The Last Trial
May 12th, 2011. 91 year-old John Demjanjuk is found guilty in the complicity of the
extermination of 28 060 Jews as he appeared to be the warden of the Sobibor camp,
in Poland. Initially sentenced to a five-year prison term, he left the tribunal after the
verdict without any charges against him.
This historical trial started on the 30th of November, 2009, in Munich.
And it probably was the last trial, concerning the last Nazi criminal.
Sentenced to death in Israel in 1988 (based on the proof that he would have been the warden of the Treblinka camp) John Demjanjuk, who has Ukrainian origins, was finally acquitted of all charges in 1993 because of his misleading identity. Back in the US, he is judged again in 2001 for having served in the camps, and loses his American nationality. Now aged 91, he has been sentenced by the Munich tribunal for complicity in the murder of 28 060 people, this time as a warden at the Sobibor camp. Former worker in the Cleveland automobile company, he has always denied the charges pressed against him, pretending he only was a mere soldier in the Red Army, and a prisoner amongst many others in a Nazi camp.
The Demjanjuk case is the first judiciary procedure in Germany involving a Trawniki – name given to the camp wardens who were recruited amongst the prisoners of the camps- Until then, international justice had mainly focused on chasing the brains of the Hitlerian regime – Goering, Hess -, before chasing the regime’s executives – Eichmann, Papon -, and finally the soldiers, along with some members of the SS army.
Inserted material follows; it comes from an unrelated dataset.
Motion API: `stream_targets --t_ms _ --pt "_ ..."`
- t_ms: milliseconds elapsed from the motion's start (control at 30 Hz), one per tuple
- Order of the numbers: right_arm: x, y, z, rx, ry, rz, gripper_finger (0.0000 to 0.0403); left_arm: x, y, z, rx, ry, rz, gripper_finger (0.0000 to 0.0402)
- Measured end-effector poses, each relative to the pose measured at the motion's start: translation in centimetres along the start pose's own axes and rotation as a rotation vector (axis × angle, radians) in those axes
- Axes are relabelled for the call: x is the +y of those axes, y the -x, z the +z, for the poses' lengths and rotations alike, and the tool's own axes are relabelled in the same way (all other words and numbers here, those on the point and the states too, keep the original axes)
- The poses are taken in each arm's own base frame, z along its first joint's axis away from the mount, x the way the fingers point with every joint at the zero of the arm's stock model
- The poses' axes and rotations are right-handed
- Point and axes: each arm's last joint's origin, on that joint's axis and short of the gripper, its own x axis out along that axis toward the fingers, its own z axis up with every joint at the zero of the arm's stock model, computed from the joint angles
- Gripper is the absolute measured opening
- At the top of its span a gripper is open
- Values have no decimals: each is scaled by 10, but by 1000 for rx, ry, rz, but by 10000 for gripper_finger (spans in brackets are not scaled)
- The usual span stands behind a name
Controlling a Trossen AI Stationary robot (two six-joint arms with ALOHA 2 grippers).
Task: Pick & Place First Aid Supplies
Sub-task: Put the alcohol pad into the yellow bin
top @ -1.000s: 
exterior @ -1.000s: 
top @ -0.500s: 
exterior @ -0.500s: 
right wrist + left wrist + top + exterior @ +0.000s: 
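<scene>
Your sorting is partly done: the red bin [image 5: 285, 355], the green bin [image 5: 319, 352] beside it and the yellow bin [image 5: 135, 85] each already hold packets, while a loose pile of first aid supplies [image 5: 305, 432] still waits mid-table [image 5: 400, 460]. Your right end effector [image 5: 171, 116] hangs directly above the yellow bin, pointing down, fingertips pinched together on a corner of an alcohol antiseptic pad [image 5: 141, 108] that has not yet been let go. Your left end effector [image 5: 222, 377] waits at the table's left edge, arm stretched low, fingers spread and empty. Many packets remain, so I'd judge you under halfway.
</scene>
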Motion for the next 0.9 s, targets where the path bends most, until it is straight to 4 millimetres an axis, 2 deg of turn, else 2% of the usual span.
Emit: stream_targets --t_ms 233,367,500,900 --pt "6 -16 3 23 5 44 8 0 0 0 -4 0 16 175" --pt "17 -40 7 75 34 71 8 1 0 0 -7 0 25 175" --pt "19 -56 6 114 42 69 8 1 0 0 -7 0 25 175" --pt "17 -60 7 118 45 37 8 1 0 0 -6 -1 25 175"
By sentencing Demjanjuk, the international justice condemns the responsibility of the least important figures, these of people who yet were essential to the functioning of the extermination process. This book thus redraws the story of the last important trial of Nazism. An opportunity for Germany to write one of the last pages of a story which had already begun sixty years ago, during the Nuremberg trial.
Born in Suttgart, Nicolas Bourcier has attended international relations and history studies. He wrote about contemporean Germany and Hitler’s opponents. He has been a journalist for 15 years, and works for the French daily newspapers Le Monde. In 2006, he collected the testimony of Hitler’s bodyguard.